## Directions for this task
The lines to repeat are those below from the one containing "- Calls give" down to the one containing "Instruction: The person", both included; reproduce them exactly and nothing else.

## Data section
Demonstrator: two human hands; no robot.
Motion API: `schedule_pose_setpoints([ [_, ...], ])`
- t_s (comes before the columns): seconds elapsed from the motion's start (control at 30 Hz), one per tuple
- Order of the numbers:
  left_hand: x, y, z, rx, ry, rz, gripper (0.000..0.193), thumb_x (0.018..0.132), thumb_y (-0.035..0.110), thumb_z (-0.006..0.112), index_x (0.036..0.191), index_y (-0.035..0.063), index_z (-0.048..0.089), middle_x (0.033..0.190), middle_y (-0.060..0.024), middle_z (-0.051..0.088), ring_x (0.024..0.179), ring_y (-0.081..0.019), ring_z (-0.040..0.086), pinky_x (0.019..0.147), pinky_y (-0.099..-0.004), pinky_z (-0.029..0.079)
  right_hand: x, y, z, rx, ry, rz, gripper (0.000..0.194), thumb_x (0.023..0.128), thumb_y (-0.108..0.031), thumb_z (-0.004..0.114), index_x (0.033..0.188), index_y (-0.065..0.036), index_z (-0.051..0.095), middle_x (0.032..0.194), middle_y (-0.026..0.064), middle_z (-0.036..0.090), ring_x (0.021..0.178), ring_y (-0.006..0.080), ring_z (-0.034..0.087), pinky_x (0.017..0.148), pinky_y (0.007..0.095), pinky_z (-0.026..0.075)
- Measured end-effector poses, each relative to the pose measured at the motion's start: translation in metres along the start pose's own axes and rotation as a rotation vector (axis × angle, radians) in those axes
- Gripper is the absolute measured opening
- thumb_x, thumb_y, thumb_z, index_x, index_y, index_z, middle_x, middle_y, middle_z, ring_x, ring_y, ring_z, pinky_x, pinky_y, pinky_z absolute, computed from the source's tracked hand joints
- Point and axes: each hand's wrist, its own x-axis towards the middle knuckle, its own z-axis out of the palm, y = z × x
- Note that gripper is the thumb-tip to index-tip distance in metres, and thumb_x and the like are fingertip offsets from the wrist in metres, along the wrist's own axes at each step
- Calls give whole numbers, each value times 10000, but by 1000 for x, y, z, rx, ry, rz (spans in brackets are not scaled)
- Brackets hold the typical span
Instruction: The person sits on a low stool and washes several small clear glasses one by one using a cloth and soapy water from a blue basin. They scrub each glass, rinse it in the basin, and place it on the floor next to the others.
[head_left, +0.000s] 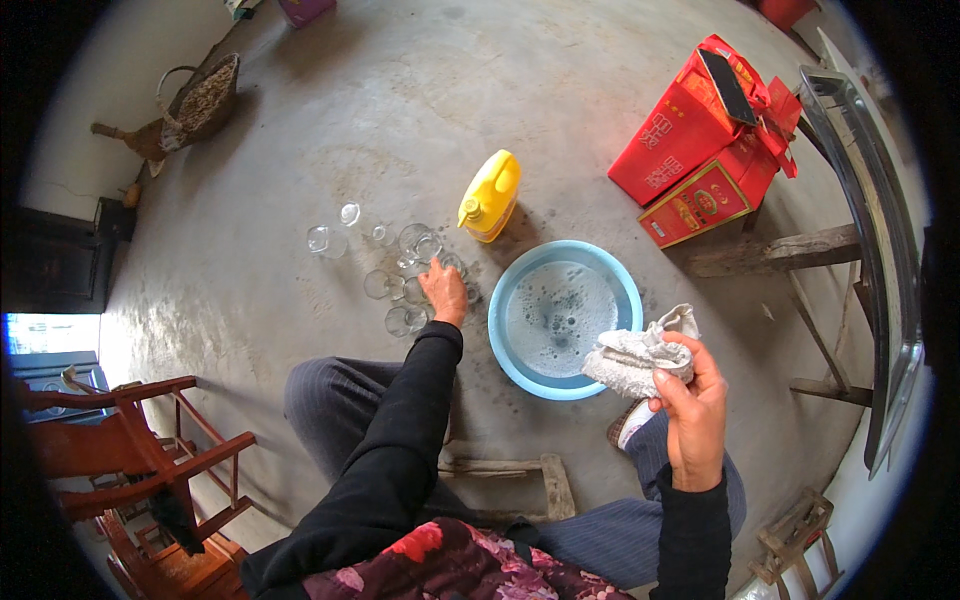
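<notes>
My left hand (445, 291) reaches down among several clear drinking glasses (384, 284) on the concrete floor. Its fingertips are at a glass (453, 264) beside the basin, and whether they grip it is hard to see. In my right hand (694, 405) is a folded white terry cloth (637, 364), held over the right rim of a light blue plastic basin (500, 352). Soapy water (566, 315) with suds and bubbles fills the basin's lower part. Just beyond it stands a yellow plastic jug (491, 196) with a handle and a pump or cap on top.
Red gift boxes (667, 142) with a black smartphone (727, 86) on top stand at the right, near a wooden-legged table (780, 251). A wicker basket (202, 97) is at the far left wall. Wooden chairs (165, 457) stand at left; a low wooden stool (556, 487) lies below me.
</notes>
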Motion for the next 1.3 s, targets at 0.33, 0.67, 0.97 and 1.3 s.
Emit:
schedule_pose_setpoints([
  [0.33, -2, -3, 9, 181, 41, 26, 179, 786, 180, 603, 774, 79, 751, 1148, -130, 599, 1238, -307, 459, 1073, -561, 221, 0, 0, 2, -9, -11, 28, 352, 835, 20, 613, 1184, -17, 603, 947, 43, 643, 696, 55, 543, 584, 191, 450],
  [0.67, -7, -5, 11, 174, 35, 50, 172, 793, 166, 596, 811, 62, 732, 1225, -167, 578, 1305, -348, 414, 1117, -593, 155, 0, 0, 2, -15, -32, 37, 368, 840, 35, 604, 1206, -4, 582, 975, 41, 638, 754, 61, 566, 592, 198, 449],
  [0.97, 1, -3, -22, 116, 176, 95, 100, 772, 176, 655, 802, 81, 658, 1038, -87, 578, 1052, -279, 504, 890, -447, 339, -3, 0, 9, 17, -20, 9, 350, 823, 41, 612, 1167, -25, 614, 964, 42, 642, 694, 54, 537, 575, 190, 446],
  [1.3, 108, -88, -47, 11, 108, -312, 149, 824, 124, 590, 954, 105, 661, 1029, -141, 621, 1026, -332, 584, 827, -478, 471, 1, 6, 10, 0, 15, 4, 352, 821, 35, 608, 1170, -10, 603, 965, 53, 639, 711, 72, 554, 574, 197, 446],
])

## Written solution
- Calls give whole numbers, each value times 10000, but by 1000 for x, y, z, rx, ry, rz (spans in brackets are not scaled)
- Brackets hold the typical span
Instruction: The person sits on a low stool and washes several small clear glasses one by one using a cloth and soapy water from a blue basin. They scrub each glass, rinse it in the basin, and place it on the floor next to the others.

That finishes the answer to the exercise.